Così la geopolitica cambia le rotte commerciali, 3 esempi

Violetta Silvestri

16 Maggio 2024 - 15:13

Per capire come sta cambiando il commercio globale in nome di fattori geopolitici sempre più influenti, basta soffermarsi su 3 punti chiave. I riflettori si accendono su Usa, Cina, Taiwan e Russia.

Così la geopolitica cambia le rotte commerciali, 3 esempi

Gli analisti attenti agli eventi economici e politici recenti segnalano almeno 3 esempi per capire come la geopolitica stia realmente influenzando le rotte commerciali globali.

Il motore di questo mutamento negli scambi di beni e nelle relazioni tra Paesi risiede nella tensione Usa-Cina, che ormai influenza ogni altro Stato del mondo, costringendolo a schierarsi tra le fila di amici di Washington o di Pechino. Il risultato sono accordi commerciali nuovi o rinnovati e rotte che si re-inventono sulla scia di guerre, politiche protezionistiche, necessità di materie prime, rivalità in settori cruciali quali tecnologia e transizione green.

Il cuore geografico di questa rivoluzione sembra essere in Asia, come testimoniano dati e fatti di cronaca dall’economia mondiale degli ultimi giorni. In 3 punti, ecco come la geopolitica sta plasmando un nuovo mondo.

1. Taiwan verso gli Usa

Il boom delle esportazioni di Taiwan verso le coste americane è un esempio di come le tensioni tra le grandi potenze stiano rimodellando il commercio globale – e di come la Cina sembri essere in svantaggio.

Le vendite dell’isola sui mercati statunitensi sono aumentate di oltre l’80% in aprile rispetto all’anno precedente, raggiungendo un livello record, secondo i dati pubblicati venerdì scorso. Nei primi quattro mesi del 2024, le spedizioni verso gli Stati Uniti hanno superato quelle inviate verso la Cina, che hanno continuato a diminuire. Anche includendo Hong Kong, la quota cinese del commercio dell’isola sta diminuendo.

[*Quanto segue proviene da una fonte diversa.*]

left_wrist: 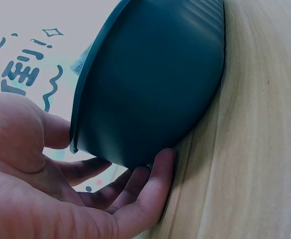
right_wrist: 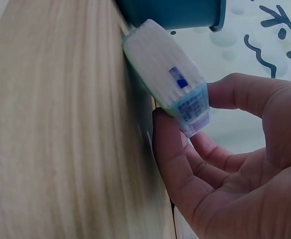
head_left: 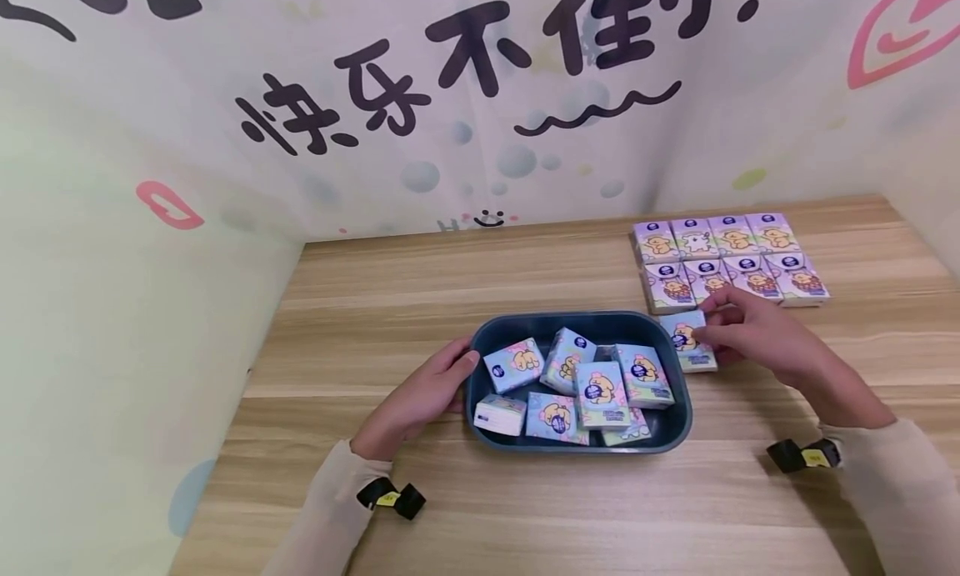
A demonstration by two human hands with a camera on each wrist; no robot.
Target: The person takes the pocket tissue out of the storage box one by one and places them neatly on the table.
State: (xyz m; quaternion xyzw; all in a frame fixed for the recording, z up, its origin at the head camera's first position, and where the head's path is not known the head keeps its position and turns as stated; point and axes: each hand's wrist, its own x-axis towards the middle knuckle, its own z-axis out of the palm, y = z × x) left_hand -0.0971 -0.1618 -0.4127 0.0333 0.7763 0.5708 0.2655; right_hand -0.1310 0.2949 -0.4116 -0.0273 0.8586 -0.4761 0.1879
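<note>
A blue tissue pack [head_left: 688, 341] with a cartoon puppy sits just off the right end of a dark blue plastic tub [head_left: 577, 449]. My right hand [head_left: 757, 334] pinches that pack between thumb and fingers; in the right wrist view the pack [right_wrist: 160, 69] is tilted close over the tabletop. At the tub's left end, my left hand [head_left: 427, 388] holds on, thumb at the rim and fingers curled against the outer wall [left_wrist: 145, 89]. Inside the tub lie several similar packs [head_left: 600, 395] at odd angles, some overlapping.
Beyond my right hand, two rows of purple tissue packs [head_left: 735, 236] stand side by side near the back of the wooden table [head_left: 390, 293]. A printed cloth [head_left: 480, 167] with large black characters hangs along the table's back edge.
</note>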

Non è solo il flusso delle merci a cambiare. Anche i nuovi investimenti taiwanesi nel dragone sono diminuiti drasticamente, a soli 3 miliardi di dollari l’anno scorso da un picco di 14,6 miliardi di dollari nel 2010, anche se le aziende con sede sull’isola hanno investito importi record altrove.

2. Dazi Usa sui beni cinesi

L’annuncio di Biden dei nuovi dazi sui beni cinesi importati è stata una novità non sorprendente, ma emblematica per capire il livello di tensione tra le due potenze.

Si prevede che le tariffe, che entreranno in vigore nei prossimi due anni, raggiungeranno circa 18 miliardi di dollari nelle attuali importazioni annuali, ha affermato la Casa Bianca. Se la Cina reagisse in modo proporzionato, ciò influenzerebbe circa 6,2 miliardi di dollari nelle importazioni di beni statunitensi, secondo Scott Kennedy del CSIS.

La mossa di Biden fa parte di una più ampia revisione commerciale per gli alleati degli Stati Uniti in Asia, comprese le principali economie come la Corea del Sud e il Giappone. Entrambi vedono una quota maggiore di esportazioni diretta verso gli Stati Uniti, a scapito della Cina.

La campagna statunitense volta a escludere la Cina dalle sue catene di approvvigionamento, in particolare per i prodotti tecnologici sensibili e di fascia alta, sta guidando il cambiamento. I flussi di investimento si stanno spostando insieme al commercio, con aziende globali che investono nel Sud-Est asiatico per evitare le tariffe statunitensi sulla Cina, e aziende di Taiwan, Corea del Sud e Giappone che costruiscono fabbriche negli Stati Uniti per trarre vantaggio dai sussidi per l’industria high-tech.

3. Russia e Cina si incontrano

Xi e Putin si sono incontrati in una visita del presidente russo in Cina, che sta consolidando i già stretti legami commerciali tra le due nazioni. Parlando giovedì 16 maggio, seduto accanto al presidente cinese Xi Jinping, il leader russo Vladimir Putin ha osservato che il 90% degli scambi commerciali veniva regolato in yuan e rubli.

“Ciò significa che possiamo dire che il nostro commercio e i nostri investimenti sono effettivamente salvaguardati dall’influenza di Paesi terzi”, ha detto Putin, con un evidente riferimento agli Stati Uniti e al ruolo dominante del dollaro a livello globale.